Yes. I do it on the recall when giving the Fuss command to tell him where to go. Dogs read body language and has been proven that they watch your face. No new info there.


----------



## Steve Strom (Oct 26, 2013)

Hey Tim, now some of that luring thread makes sense. Physical always takes precedence over verbal.


----------



## CometDog (Aug 22, 2017)

I think anyone or anything that communicates without a spoken language picks up minute body language, or even electrical impulse mood or intentions energy...like telepathy.

I was sleeping on the couch while heavily pregnant a few years ago, I could not sleep so I lifted my head to look out the open window. Mistook my evergreen for a person outside the window, and I screamed. Startled my 2 dogs. I laughed at myself and told them to settle, but they were rattled and spent the next 15 minutes or so looking out the windows. What was interesting was that the 2 living room windows were across the room from each other. Every minute or so the dogs would simultaneously break their post, and walk across the room to switch windows. This went on, nearly on schedule, for like I said a good 15 minutes. There was definitely silent to us, yet complex communication going on there.

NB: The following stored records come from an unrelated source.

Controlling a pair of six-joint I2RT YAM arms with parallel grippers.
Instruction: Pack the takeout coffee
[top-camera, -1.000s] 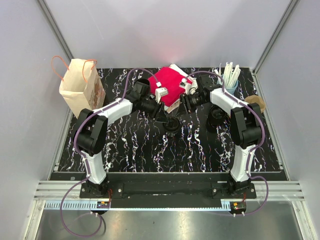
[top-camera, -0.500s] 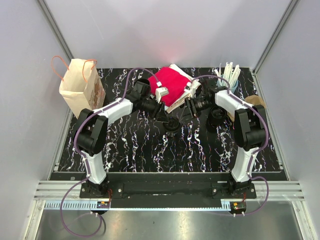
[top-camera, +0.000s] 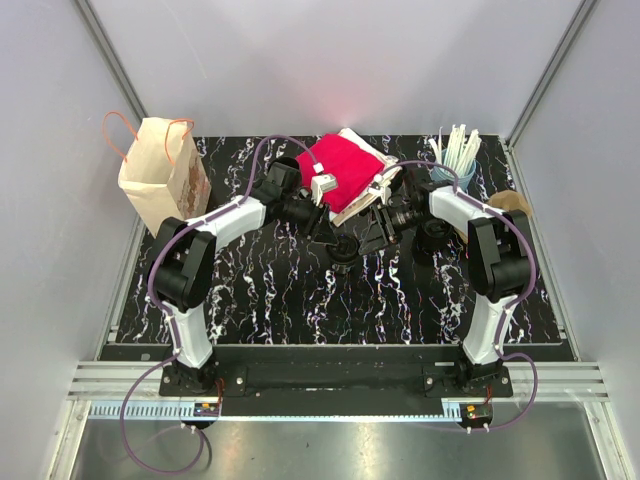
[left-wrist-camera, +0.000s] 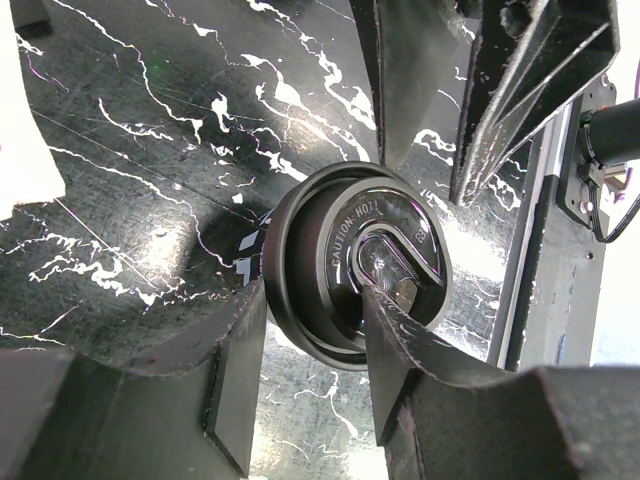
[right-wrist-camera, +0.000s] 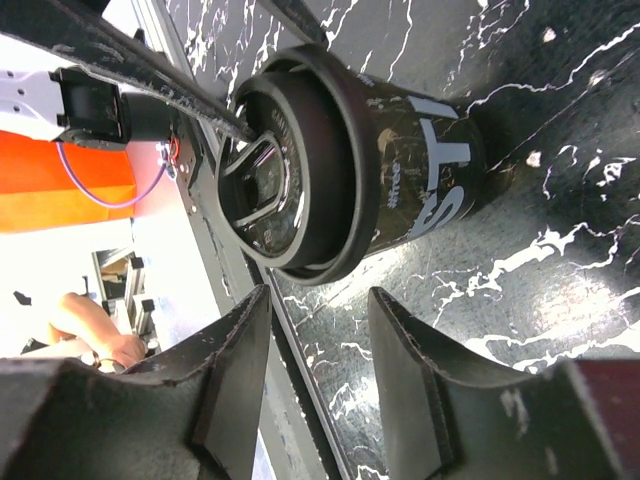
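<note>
The coffee cup (top-camera: 342, 250) stood upright at frame centre, top skyward. The left gripper (left-wrist-camera: 312, 300) and right gripper (right-wrist-camera: 320, 300) had fingers spread; the right had dropped closer.

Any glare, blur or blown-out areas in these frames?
Top view: sharp and evenly lit, though the black cup barely separates from the dark table. Left wrist: glare on the table right of the lid, its lettering legible. Right wrist: background at left blown out white; cup sharp.
</note>
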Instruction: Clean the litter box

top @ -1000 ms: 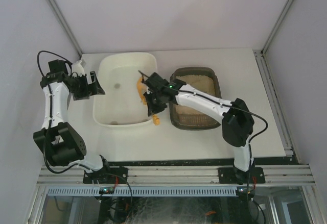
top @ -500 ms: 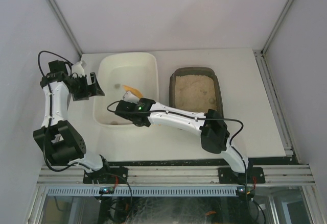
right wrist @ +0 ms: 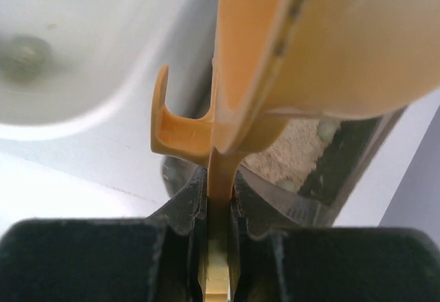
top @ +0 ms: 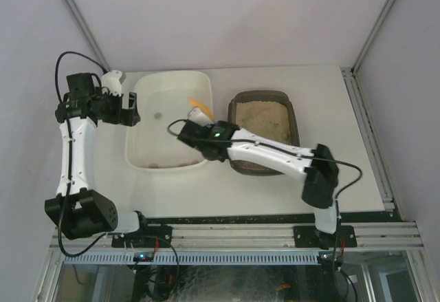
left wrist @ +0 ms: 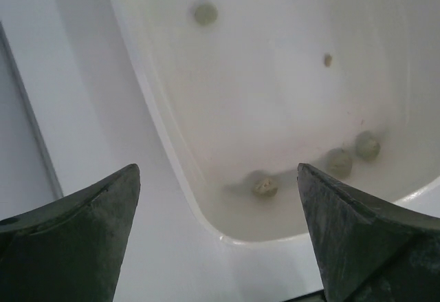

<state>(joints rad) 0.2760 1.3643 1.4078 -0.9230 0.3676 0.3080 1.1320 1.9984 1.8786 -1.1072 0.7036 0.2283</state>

And my son....autism. Not very verbal. Can state his needs but no real conversation ability. Well, he seems like he reads my mind sometimes. We were alone and I thought, to myself, I wonder if my dad is coming to visit. He said " Grandpa is coming." Statement, just like that. A LOT of stuff happens like that with him. I believe, based on the types of things he has "read my mind" about, that I make a certain face when I am with my dad or talk about him. And my autistic son notices. I may have a specific face or movement when I am going to suggest a movie, stuff like that.

It definitely is a good theory at least.


----------



## tim_s_adams (Aug 9, 2017)

Steve Strom said:


> Hey Tim, now some of that luring thread makes sense. Physical always takes precedence over verbal.


You're right Steve, I should have advised the OP in that thread to use their eyes LOL!


----------



## Sabis mom (Mar 20, 2014)

Tim I feel like everyone must be sick of Sabi stories by now, but this fits with the conversation.

Sabi learned to nod and shake her head in response to questions. So I would ask her "Did you knock this over?" and she would shake her head.(of course!)
I would ask her "do you want supper?" and she would nod.
But funnier still, she would raise one eyebrow at me if I walked into a wall, or told her to fetch. lol. And ordering her around would get the doggie equivalent of the finger, she would flip her nose up and snort at me. Usually while walking away.
My second patrol partner would look were I was looking and if I wanted him to confirm something I had only to give him a tap and look were I wanted him to look.
He was also the dog that would shoulder into me while walking and then point his nose at were he wanted me to look.

I could direct her by looking in a given direction, or by dropping a shoulder


----------



## tim_s_adams (Aug 9, 2017)

It is amazing to me, and never will cease to be, how in tune GSDs are! My previous dog, Dog, would do the exact same "dog's version of the finger" whenever I had to leave her at home. She'd tear up the garbage always, and strew it about the kitchen floor. But when I got home there was no remorse in her being, just a "see, that's what you get" kind of thing, while giving me the eye... 

Made me mad occasionally, but you couldnt argue with the reasoning...so I always just let it go..darn dog anyway!

PS: I am not and will never be tired of Sabis stories!


----------



## Heartandsoul (Jan 5, 2012)

This is a really interesting thread. The other day I was working on capping the drive based on an explanation in another thread. I was using snowballs as the motivator since it causes him to become over excited and non thinking. During the fuss position, I was working on length of time with the focus with really good results. During one of these, one split nano second before I threw the snowball, he burst from the fuss to go after it.

I berated myself for the miscalculated timing but reading this, maybe I just gave an unaware minuscule muscle twitch that precedes my throwing process. 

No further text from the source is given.